Чаще всего для воспоминаний она выбирала их традиционные длинные летние выходные в Этрета: поздний приезд в пятницу, станция, свет луны делает железнодорожные пути, станционные навесы и углы домика с кустами и клумбами вокруг словно бы процарапанными до серебра в ночной темноте. Глубокая душистая тишина, светящиеся в дальних полях окошки, перистые ночные облака аккуратно расчёсаны чёрными гребнями редких лесополос, – петляющий коридор, по которому к морю движется их автобус. Маленькая гостиница, узкая, как колыбель для любовников, кровать, медленная неторопливая любовь, провал в сон друг в друге.

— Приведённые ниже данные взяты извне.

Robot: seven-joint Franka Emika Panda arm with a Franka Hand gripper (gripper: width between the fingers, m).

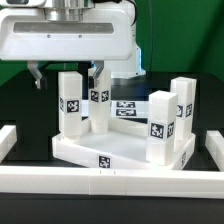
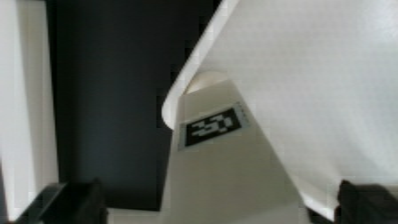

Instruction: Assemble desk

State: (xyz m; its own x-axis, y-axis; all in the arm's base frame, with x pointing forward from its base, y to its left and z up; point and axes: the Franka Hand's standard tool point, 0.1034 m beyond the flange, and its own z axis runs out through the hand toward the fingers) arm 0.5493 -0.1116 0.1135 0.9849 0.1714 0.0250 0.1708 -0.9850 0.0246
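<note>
Seemingly the last leg is being fitted: the tabletop lies upside down with three legs upright, and the hand is down over the fourth leg at the back. Its fingers stand apart beside that leg; whether they grip it, I cannot tell. Next would come seating or twisting it tight.

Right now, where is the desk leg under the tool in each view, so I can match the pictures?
Exterior view: the leg stands upright at the back of the tabletop, just below the tool, right of the taller front-left leg.
Wrist view: the same leg fills the centre, rising between the tool's dark fingertips at the lower corners.
Shared landmark: the black-and-white tag on that leg's face.
</note>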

Утро начиналось с побудки истеричными чайками, сияние воздуха и сияние моря вторгались в комнатку, как йодистый вдох в лёгкие: впереди ждал целый день. И вот его по шажочку она и могла пройти: ступни помнили легко пружинящую бегущую над морем тропинку, глаза щурились от огромного светового пространства воды и неба, и помнили гальку на пляже – круглые, на закатном солнце светящиеся белые прозрачные виноградины. Глаза смыкались от вина и неги, хорошо было лежать затылком на бедре мужа или чувствовать его тяжёлую голову на своём: ночью она была берегом, а он её неустанным морем, под утро морем становилась она, а он покрывающим её небом.
Жизнь жила в её памяти, текла в венах, стучала в висках, мелькала под веками, словно окошки бесконечной ночной электрички с фрагментами воспоминаний, тёплая живая жизнь, непреходящая и вечная до самой смерти.